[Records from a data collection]
————————

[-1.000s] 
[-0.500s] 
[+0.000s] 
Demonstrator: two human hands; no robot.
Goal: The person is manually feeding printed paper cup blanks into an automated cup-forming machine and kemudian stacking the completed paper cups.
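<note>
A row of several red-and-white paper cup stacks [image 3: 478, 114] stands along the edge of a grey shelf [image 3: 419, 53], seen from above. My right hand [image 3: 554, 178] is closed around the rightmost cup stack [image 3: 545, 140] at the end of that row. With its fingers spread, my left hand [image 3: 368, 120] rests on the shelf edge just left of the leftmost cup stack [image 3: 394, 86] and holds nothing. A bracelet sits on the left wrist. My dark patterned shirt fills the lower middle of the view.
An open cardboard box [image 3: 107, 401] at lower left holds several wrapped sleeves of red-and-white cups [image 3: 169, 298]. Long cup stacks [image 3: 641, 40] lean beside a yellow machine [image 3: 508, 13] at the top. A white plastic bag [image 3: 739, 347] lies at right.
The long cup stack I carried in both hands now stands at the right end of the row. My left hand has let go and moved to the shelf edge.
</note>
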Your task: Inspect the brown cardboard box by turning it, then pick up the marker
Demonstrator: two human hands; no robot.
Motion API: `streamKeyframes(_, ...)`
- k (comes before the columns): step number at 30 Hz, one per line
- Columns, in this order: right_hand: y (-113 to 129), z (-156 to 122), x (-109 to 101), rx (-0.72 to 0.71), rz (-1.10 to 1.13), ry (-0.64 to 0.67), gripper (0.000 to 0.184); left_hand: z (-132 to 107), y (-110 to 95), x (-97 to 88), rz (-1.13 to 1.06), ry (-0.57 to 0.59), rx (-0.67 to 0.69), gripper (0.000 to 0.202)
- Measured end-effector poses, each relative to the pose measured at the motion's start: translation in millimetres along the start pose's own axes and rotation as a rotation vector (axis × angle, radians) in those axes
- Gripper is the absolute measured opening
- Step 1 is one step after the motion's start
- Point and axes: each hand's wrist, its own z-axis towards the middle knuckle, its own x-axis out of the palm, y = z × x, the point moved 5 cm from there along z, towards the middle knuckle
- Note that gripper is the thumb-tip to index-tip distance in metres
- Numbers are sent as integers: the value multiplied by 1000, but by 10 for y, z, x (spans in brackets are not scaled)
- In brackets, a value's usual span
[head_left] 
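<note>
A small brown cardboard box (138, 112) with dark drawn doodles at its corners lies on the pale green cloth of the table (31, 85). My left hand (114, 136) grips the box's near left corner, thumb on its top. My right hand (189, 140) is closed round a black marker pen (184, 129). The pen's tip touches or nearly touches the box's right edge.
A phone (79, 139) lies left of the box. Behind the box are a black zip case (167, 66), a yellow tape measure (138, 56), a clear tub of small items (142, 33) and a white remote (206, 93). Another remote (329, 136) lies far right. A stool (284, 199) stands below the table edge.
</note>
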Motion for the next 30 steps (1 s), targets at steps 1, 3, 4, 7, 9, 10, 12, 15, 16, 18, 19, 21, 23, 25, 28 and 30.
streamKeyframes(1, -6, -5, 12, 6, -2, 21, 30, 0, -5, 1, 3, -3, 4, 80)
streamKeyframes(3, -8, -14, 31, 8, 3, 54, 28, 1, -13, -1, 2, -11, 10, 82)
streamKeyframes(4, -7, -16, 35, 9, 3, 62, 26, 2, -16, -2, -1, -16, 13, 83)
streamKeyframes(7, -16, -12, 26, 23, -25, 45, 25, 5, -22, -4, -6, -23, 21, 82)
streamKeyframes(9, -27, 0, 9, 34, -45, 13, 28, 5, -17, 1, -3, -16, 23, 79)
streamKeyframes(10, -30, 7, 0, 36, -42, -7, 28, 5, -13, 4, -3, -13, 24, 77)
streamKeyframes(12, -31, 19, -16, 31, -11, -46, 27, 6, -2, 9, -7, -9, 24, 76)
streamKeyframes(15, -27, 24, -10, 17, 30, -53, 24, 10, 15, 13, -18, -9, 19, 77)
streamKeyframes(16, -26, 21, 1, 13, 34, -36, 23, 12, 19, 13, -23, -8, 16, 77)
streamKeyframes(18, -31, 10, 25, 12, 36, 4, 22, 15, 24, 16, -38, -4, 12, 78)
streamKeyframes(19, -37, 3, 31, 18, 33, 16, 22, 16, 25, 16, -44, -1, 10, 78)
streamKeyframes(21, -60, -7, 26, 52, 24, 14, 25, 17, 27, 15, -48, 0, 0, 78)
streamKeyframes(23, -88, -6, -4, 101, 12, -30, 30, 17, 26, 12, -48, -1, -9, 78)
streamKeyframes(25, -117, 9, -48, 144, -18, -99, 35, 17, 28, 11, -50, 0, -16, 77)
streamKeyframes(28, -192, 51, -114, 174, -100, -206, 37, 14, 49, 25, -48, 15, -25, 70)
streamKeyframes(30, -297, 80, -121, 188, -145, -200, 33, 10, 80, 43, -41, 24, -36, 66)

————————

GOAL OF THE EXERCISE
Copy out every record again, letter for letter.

WRITTEN SOLUTION
[-1.000s] 
[-0.500s] 
[+0.000s] 
Demonstrator: two human hands; no robot.
Goal: The person is manually feeding printed paper cup blanks into an automated cup-forming machine and kemudian stacking the completed paper cups.
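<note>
A row of several red-and-white paper cup stacks [image 3: 478, 114] stands along the edge of a grey shelf [image 3: 419, 53], seen from above. My right hand [image 3: 554, 178] is closed around the rightmost cup stack [image 3: 545, 140] at the end of that row. With its fingers spread, my left hand [image 3: 368, 120] rests on the shelf edge just left of the leftmost cup stack [image 3: 394, 86] and holds nothing. A bracelet sits on the left wrist. My dark patterned shirt fills the lower middle of the view.
An open cardboard box [image 3: 107, 401] at lower left holds several wrapped sleeves of red-and-white cups [image 3: 169, 298]. Long cup stacks [image 3: 641, 40] lean beside a yellow machine [image 3: 508, 13] at the top. A white plastic bag [image 3: 739, 347] lies at right.
The long cup stack I carried in both hands now stands at the right end of the row. My left hand has let go and moved to the shelf edge.
</note>
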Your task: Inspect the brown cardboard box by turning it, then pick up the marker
Demonstrator: two human hands; no robot.
Motion API: `streamKeyframes(_, ...)`
- k (comes before the columns): step number at 30 Hz, one per line
- Columns, in this order: right_hand: y (-113 to 129), z (-156 to 122), x (-109 to 101), rx (-0.72 to 0.71), rz (-1.10 to 1.13), ry (-0.64 to 0.67), gripper (0.000 to 0.184); left_hand: z (-132 to 107), y (-110 to 95), x (-97 to 88), rz (-1.13 to 1.06), ry (-0.57 to 0.59), rx (-0.67 to 0.69), gripper (0.000 to 0.202)
- Measured end-effector poses, each relative to the pose measured at the motion's start: translation in millimetres along the start pose's own axes and rotation as a rotation vector (axis × angle, radians) in those axes
- Gripper is the absolute measured opening
- Step 1 is one step after the motion's start
- Point and axes: each hand's wrist, its own z-axis towards the middle knuckle, its own x-axis out of the palm, y = z × x, the point moved 5 cm from there along z, towards the middle knuckle
- Note that gripper is the thumb-tip to index-tip distance in metres
- Numbers are sent as integers: the value multiplied by 1000, but by 10 for y, z, x (spans in brackets are not scaled)
- In brackets, a value's usual span
[head_left] 
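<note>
A small brown cardboard box (138, 112) with dark drawn doodles at its corners lies on the pale green cloth of the table (31, 85). My left hand (114, 136) grips the box's near left corner, thumb on its top. My right hand (189, 140) is closed round a black marker pen (184, 129). The pen's tip touches or nearly touches the box's right edge.
A phone (79, 139) lies left of the box. Behind the box are a black zip case (167, 66), a yellow tape measure (138, 56), a clear tub of small items (142, 33) and a white remote (206, 93). Another remote (329, 136) lies far right. A stool (284, 199) stands below the table edge.
</note>
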Motion for the next 30 steps (1 s), targets at steps 1, 3, 4, 7, 9, 10, 12, 15, 16, 18, 19, 21, 23, 25, 28 and 30.
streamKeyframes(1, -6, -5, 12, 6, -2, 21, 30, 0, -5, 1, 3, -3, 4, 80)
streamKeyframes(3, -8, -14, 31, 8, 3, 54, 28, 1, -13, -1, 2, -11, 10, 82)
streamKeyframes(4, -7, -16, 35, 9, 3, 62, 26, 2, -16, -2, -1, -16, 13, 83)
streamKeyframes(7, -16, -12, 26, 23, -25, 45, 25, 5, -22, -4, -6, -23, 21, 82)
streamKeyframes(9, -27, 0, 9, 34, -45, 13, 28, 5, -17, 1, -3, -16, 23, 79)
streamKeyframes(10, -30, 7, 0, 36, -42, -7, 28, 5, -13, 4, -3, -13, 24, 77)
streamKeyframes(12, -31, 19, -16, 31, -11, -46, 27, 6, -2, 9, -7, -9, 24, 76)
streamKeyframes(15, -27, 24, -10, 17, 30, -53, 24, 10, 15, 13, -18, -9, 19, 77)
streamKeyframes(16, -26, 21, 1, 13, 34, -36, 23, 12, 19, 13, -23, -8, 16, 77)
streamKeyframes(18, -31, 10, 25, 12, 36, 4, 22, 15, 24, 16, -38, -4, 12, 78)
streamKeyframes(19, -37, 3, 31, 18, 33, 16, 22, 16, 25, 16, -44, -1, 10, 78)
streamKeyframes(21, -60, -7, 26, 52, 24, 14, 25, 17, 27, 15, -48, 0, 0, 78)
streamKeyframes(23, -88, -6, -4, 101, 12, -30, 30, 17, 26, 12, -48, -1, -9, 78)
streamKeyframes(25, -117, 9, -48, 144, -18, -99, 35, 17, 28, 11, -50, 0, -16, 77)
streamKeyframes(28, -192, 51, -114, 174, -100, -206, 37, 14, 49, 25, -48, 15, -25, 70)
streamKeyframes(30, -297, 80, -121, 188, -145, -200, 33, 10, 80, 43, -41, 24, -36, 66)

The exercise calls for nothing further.